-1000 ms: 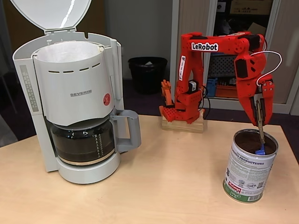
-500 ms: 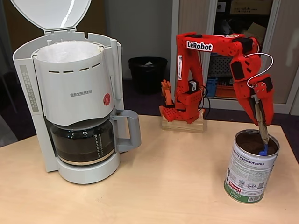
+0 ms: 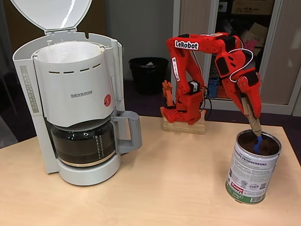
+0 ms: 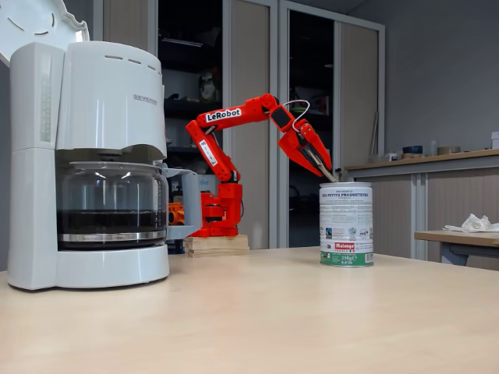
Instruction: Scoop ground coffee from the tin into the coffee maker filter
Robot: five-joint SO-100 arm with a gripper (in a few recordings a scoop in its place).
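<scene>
The tin [image 3: 250, 173] [image 4: 346, 224] stands upright at the right of the wooden table, open at the top, with dark ground coffee [image 3: 269, 147] inside. My red gripper [image 3: 251, 113] [image 4: 319, 164] hangs tilted just above its rim, shut on the wooden handle of a scoop whose blue bowl [image 3: 257, 144] dips into the tin. At the left stands the white coffee maker [image 3: 70, 94] [image 4: 86, 148] with its lid swung up. The white paper coffee maker filter [image 3: 68, 51] lines its open basket.
A dark glass carafe [image 3: 83, 143] [image 4: 109, 206] sits under the basket. My arm's base [image 3: 184, 123] is mounted on a wooden block at the table's back edge. A black bin [image 3: 148, 73] stands on the floor behind. Bare tabletop lies between machine and tin.
My arm has leaned back to the left and the gripper has tilted. The scoop went from near upright to slanted, its blue bowl shifting slightly up and left inside the tin.
</scene>
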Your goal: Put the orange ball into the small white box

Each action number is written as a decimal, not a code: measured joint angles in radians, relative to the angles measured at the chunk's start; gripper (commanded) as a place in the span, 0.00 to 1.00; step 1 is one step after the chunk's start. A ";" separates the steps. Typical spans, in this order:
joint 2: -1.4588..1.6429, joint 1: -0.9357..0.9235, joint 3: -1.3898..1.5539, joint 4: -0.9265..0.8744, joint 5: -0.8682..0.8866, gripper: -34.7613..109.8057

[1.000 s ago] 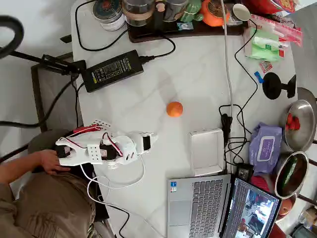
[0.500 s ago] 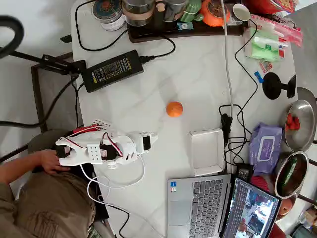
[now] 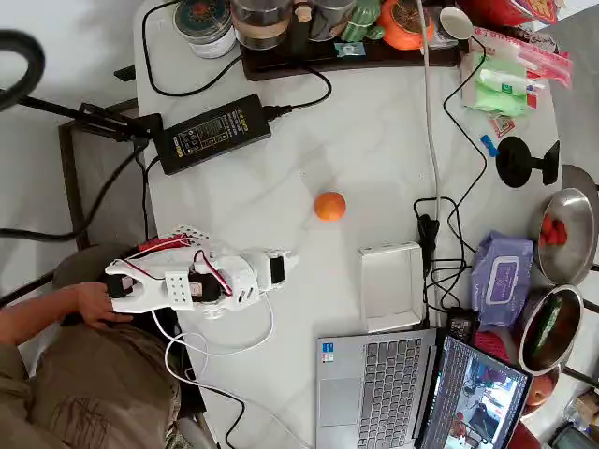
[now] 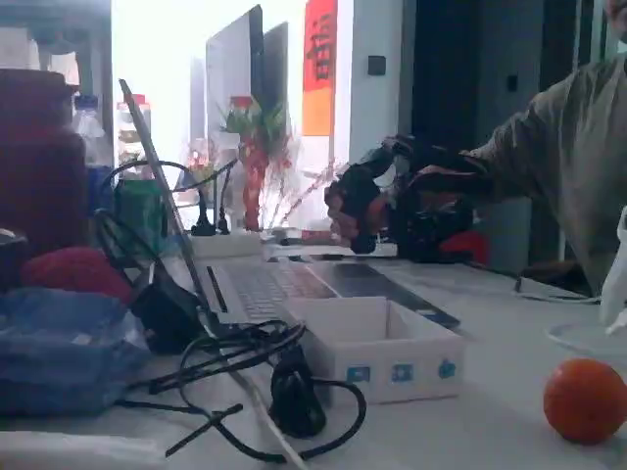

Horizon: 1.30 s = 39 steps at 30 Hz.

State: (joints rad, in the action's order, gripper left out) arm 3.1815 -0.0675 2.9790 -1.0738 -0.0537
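Note:
In the overhead view the orange ball [image 3: 329,206] lies alone on the white table, up and to the left of the small white box [image 3: 391,285], which holds nothing. My white gripper [image 3: 284,266] rests low over the table well to the left of both, pointing right. Its fingers lie together with no gap and nothing between them. A person's hand [image 3: 94,304] rests at the arm's base. In the fixed view the ball [image 4: 585,399] sits at the lower right, with the box [image 4: 377,350] in the middle.
A laptop [image 3: 374,393] sits just below the box, and black cables with a plug [image 3: 428,231] run along the box's right side. A wet-wipes pack [image 3: 503,277] and metal bowls [image 3: 562,234] stand at the right. A black power brick [image 3: 211,133] lies at the upper left.

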 measured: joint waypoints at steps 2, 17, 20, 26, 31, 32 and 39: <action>0.000 0.000 0.000 0.000 0.000 0.24; -0.014 -0.011 -0.380 -0.006 0.000 0.24; -0.032 -0.003 -0.469 -0.006 -0.002 0.24; -0.190 -0.003 -0.657 -0.006 -0.002 0.24; -0.439 -0.002 -0.871 -0.006 -0.002 0.24; -0.491 -0.002 -0.902 -0.006 -0.002 0.24; -0.675 0.147 -1.052 -0.084 0.014 0.24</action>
State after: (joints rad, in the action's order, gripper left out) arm 2.5065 0.0798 1.9267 -1.1582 -0.0399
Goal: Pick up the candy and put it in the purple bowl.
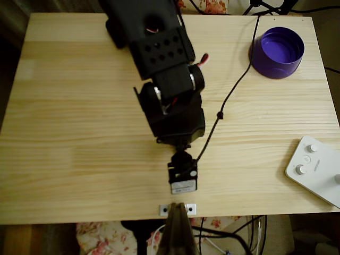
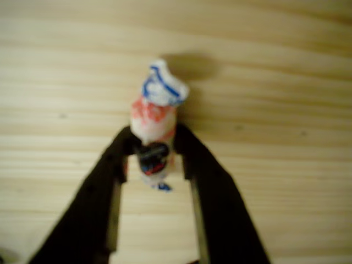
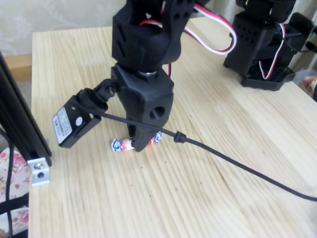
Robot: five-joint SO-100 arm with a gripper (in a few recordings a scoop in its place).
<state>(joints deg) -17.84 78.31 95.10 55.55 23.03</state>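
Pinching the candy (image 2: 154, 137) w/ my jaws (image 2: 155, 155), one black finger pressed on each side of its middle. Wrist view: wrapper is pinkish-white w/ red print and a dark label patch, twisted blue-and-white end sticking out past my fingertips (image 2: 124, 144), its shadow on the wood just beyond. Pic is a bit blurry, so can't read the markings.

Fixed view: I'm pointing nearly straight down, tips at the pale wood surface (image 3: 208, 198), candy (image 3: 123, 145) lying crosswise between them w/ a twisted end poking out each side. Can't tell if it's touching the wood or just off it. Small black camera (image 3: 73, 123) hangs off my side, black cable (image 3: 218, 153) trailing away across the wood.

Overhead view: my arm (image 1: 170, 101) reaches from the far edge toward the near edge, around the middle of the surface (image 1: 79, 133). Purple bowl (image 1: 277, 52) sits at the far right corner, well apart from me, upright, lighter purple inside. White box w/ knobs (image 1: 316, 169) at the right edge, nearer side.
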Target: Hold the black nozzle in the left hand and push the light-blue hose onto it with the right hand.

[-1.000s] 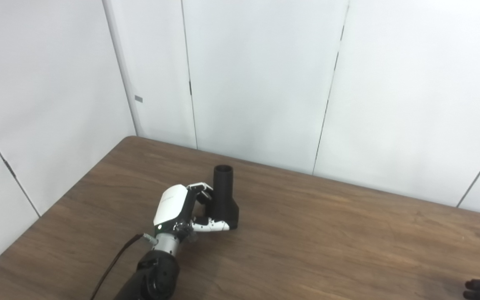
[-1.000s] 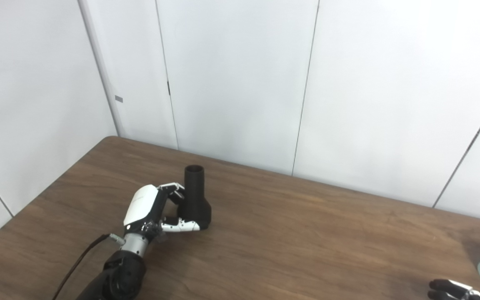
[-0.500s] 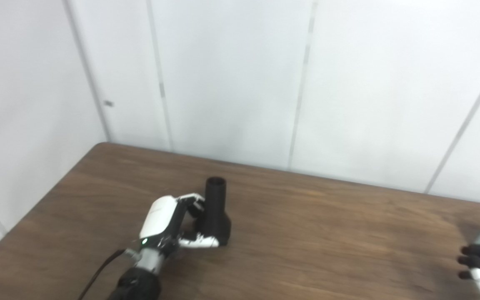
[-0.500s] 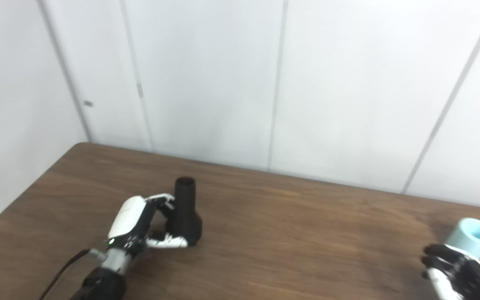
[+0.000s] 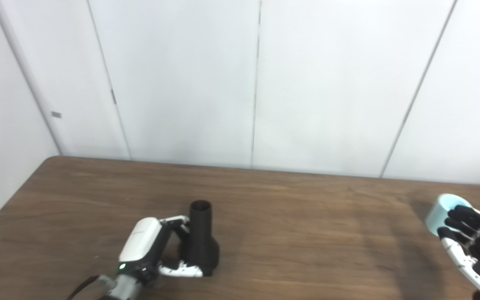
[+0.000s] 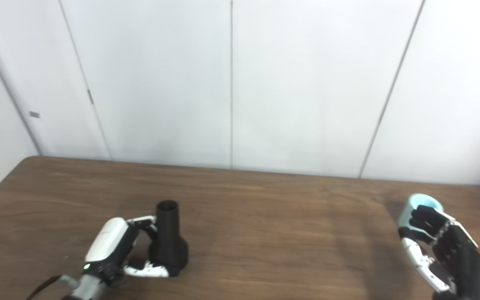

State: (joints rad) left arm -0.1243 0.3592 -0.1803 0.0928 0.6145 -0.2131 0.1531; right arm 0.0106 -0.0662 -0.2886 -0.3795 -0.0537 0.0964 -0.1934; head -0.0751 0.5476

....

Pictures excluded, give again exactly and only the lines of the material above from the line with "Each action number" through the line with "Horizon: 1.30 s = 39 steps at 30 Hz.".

### Finished task
Each action number is written as a decimal, not a code: measured joint angles in radians, relative to the angles measured at the chunk's start; gripper (commanded) as a place in the span, 0.00 to 1.00; step 1 is one step after the chunk's start. A ";" separates the steps. Typical spans, in this order:
joint 2: -1.4588..1.6429, joint 1: -0.9357..0.9235, joint 3: -1.3898..1.5539, joint 4: -0.9265..0.8744, joint 5: -0.8682..0.8866, gripper: -34.7613..109.8057

[1.000 s ago] 
[0.500 s ago] 
[now] 
[now] 

Horizon: 1.30 s = 39 steps at 30 Hz.

There is nothing else to the answer.